Como escrevem os catedráticos

Alguns, pelo menos

 

 

      Escreve Maria José Azevedo Santos, catedrática da Faculdade de Letras da Universidade de Coimbra e especialista em Paleografia Medieval e Moderna, bem como História da Escrita, no suplemento «Q», do Diário de Notícias: «Não tenho qualquer pudor em dizer que sou leitora diária e consultora de dicionários. Para além da língua sou uma apaixonada pelo interior da palavra e sou mesmo dependente para a minha escrita de trabalho de investigação. O dicionário, ou melhor, os dicionários são um conjunto de ferramentas para dar uso ao rigor da palavra. Uma pessoa como eu, no magistério há mais de três décadas, tem por obrigação dar boa palavra oral e escrita. Falar melhor e escrever melhor só ‘lendo’ os dicionários tal como este [Dicionário da Língua Portuguesa da Porto Editora]. Poderá parecer estranho para algumas pessoas mas eu leio dicionários. Não os consulto, apenas. Aprecio, de sobremaneira, a forma como a palavra se cruza com os seus significados. As milhares de entradas lexicais que os dicionários vão recebendo são um desafio para quem tem a escrita como ferramenta» (Maria José Azevedo Santos, «Q»/Diário de Notícias, 6.07.2013, p. 5).

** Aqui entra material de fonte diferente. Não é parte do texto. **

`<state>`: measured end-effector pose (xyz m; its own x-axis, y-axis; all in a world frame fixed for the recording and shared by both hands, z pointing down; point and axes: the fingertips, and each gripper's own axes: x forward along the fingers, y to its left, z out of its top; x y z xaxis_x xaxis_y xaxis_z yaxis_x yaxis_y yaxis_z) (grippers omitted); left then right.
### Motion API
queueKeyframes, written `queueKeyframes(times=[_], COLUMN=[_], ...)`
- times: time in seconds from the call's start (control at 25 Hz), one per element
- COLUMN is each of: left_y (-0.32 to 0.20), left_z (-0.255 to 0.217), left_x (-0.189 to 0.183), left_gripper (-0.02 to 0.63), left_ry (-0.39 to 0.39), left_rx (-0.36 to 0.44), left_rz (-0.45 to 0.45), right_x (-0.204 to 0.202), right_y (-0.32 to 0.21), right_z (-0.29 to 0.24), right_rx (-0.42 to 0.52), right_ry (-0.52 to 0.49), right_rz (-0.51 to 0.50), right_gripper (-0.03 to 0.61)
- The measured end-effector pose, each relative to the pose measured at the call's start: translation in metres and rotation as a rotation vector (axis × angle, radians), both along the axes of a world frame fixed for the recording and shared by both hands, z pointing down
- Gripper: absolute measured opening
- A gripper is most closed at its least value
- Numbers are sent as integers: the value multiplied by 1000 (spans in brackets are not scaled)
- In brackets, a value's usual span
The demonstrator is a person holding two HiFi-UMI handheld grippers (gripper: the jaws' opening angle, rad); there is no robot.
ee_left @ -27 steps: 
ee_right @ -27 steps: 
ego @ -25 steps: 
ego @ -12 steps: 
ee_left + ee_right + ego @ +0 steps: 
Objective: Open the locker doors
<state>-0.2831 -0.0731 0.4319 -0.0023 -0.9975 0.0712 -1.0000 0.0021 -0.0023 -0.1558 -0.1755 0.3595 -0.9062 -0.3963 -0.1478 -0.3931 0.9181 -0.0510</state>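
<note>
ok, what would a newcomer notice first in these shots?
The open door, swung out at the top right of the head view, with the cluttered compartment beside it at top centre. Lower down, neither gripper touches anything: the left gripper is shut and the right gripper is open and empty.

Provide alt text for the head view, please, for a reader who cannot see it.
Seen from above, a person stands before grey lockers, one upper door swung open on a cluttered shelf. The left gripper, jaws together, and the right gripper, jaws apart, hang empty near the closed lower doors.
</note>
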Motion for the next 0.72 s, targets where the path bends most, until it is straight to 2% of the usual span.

      Ah, sim há ali muito para despiorar, mas o que mais me surpreendeu, vindo de quem vem, é aquela afirmação inicial: pudor em dizer que se consultam dicionários!

 

[Texto 3057]

Português de cão

Duraram pouco, felizmente

 

 

      «A história do secretário de Estado que decide marcar encontros diários (briefings diz ele em português de cão...) com os jornalistas é significativa. E quando o dito secretário começa a ditar as suas regras (de instrumentalização, entre ons e offs, sempre em português de cão), alguém mandatado pela “classe” deveria levantar-se e dizer-lhe: “Não estamos aqui para lhe servir a sopa, mas sim para informar os cidadãos. E somos nós que decidimos o que é importante ser dito ou não.”» («A postura indispensável», J.-M. Nobre-Correia, Diário de Notícias, 6.07.2013, p. 43).